Sinead O’Connor needs all the support and best wishes now more than ever

IrishCentral [New York NY]

January 8, 2022

By Niall O'Dowd

The death of her son Shane is a grave blow for all the O’Connor family but especially for a grieving mother fighting her own battle with sanity for so long.

On October 3, 1992, Sinéad O’Connor was the main musical act on  Saturday Night Live. She appeared on stage in an all-white dress, a vision of beauty and simplicity, a striking bald-headed young woman with a gorgeous singing voice.

But the innocence portrayed publicly was not what she was feeling that night.

What she did went down in television history.

These days, when clerical abuse stories are as common as dust, O’Connor’s action would have caused a Twitter stir perhaps, but not much more.

But not back in 1992. She clutched in her hand a photograph of Pope John Paul II, a revered figure whose fight against communism and whose dynamic personality had made him a figure of Olympian stature and one of the most admired men on earth.

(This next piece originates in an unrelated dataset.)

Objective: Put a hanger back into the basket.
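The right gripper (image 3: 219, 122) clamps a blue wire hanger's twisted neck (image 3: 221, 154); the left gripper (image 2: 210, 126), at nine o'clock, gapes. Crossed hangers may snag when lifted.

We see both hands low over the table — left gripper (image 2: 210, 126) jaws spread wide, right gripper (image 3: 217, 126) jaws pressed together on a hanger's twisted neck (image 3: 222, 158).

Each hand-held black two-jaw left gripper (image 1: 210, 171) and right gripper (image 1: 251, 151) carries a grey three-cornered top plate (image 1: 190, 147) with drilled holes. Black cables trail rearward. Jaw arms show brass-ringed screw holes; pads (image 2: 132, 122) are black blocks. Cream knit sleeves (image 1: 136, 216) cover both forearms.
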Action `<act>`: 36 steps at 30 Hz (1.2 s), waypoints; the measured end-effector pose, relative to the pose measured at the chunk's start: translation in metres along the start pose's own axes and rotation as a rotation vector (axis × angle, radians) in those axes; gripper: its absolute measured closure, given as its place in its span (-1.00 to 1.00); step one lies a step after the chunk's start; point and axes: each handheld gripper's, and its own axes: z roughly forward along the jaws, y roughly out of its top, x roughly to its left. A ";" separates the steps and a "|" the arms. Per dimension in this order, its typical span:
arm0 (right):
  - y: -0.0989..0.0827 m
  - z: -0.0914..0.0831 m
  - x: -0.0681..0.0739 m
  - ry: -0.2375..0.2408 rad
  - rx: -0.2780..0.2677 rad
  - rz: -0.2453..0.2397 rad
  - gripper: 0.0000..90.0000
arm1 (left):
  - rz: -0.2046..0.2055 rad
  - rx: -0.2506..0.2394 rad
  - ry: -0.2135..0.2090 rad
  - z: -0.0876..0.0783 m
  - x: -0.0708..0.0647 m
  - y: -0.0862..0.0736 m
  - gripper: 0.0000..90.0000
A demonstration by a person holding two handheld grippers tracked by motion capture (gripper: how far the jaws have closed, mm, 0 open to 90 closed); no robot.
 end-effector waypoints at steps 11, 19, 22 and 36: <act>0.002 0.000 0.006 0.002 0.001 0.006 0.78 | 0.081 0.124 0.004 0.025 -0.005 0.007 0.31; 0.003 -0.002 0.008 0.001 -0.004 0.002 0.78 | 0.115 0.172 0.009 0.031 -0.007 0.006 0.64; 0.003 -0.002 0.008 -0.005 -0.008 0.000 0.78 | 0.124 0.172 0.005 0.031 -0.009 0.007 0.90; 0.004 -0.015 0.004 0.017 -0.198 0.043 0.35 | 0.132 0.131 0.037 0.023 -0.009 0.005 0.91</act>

At the end of her act, O’Connor grabbed the picture held it up, and tore it in bits before the startled network could cut the live feed. She shouted, “Fight the Real Enemy“ referring to the Catholic Church and the issue of child abuse that was just a blip on the horizon. 

Little did we know John Paul II was perfectly aware that abuse on a horrific scale was happening and chose to sweep it under the Vatican rug.

As she recounted in her memoir “Remembering” backstage was empty, the man with the “Applause” card had even run away.  Her own manager walked away and then refused to take her phone calls. A torrent of abuse and criticism came in from every corner of the world, Frank Sinatra called her a “stupid broad”.

In New York, someone ordered a steamroller and crushed O’Connor’s CDs under its wheel live on TV..

Two weeks later at the 30th-anniversary concert for Bob Dylan, she was booed constantly by Dylan fans present. Kris Kristofferson had to walk out on stage and escort her off as a very real threat of violence was in the air. The controversy ran and ran and she was vilified everywhere.

Nine years later that revered pontiff,  Pope John Paul II, apologized for the church’s role in rampant child sexual abuse, the worst of it on his watch. “I wonder if they still think I’m crazy now,” O’Connor wrote.

For that brave act alone, O’Connor deserves everlasting support. Her troubles with mental issues are well known, she has teetered on the brink of suicide herself she told Oprah Winfrey. Yet somehow she managed to stay at the center of debate and challenge the old certainties.

Now life has struck her with a terrible blow.  Clearly battling her own demons, the tragic death of her 17-year-old son Shane is devastating.

He clearly was a troubled young man, and many questions will arise as to how he managed to exit a lock-up facility in Tallaght Hospital in  Dublin where he was on suicide watch.

O’Connor issued an obviously distraught plea when her son was still missing.

“This is a message for my son, Shane. Shane, it’s not funny anymore all this going missing. You are scaring the crap out of me. Could you please do the right thing and present yourself at a Gardai station. If you are with Shane please call the Gardai for his safety”.

“My world would collapse without you. You are my heart. Please don’t stop it from beating. Please don’t harm yourself. Go to the Gardai and let’s get you to hospital.”

It is a grave blow for all the O’Connor family but especially for a grieving mother fighting her own battle with sanity for so long. We can only hope she shows the same bravery she showed in exposing the sex abuse in the church and that she will somehow find a way to cope with her son’s tragic death.

She deserves all our thoughts and support at this time. May Shane rest in peace.